• WHAT TO WORK ON: What you produce should be an exact transcription of the data, minus any pictures.
——
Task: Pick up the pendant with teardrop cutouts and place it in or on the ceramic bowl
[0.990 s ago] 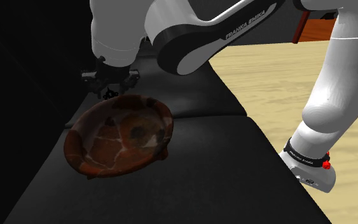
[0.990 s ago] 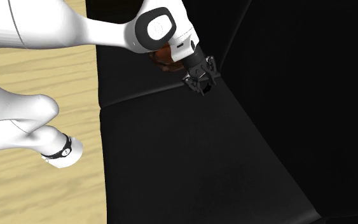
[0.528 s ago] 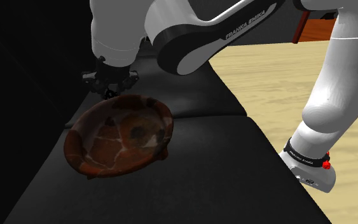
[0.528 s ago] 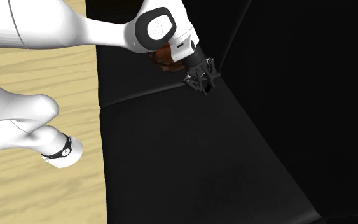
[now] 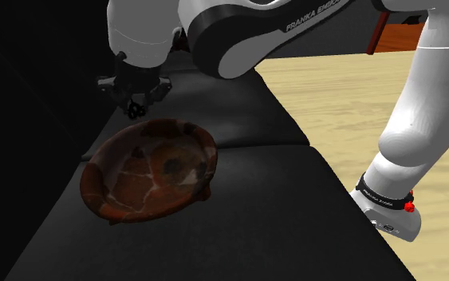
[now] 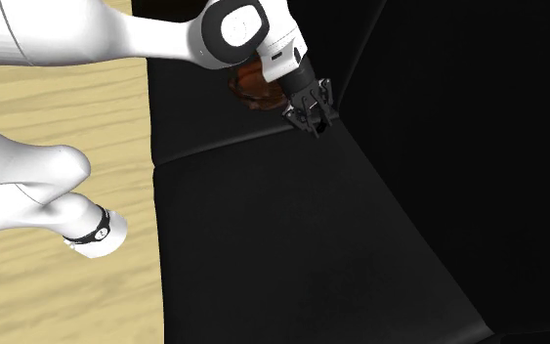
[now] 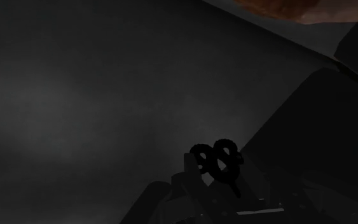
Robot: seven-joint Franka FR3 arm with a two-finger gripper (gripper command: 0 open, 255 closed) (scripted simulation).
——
• ANSWER:
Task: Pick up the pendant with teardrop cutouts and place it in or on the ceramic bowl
[0.990 s ago] 
[0.990 s ago] 
[0.528 s ago] 
[0.528 s ago] 
[now] 
[now] 
[now] 
Robot: seven-joint Franka FR3 arm with a two-finger gripper (gripper command: 0 open, 255 closed) (scripted simulation).

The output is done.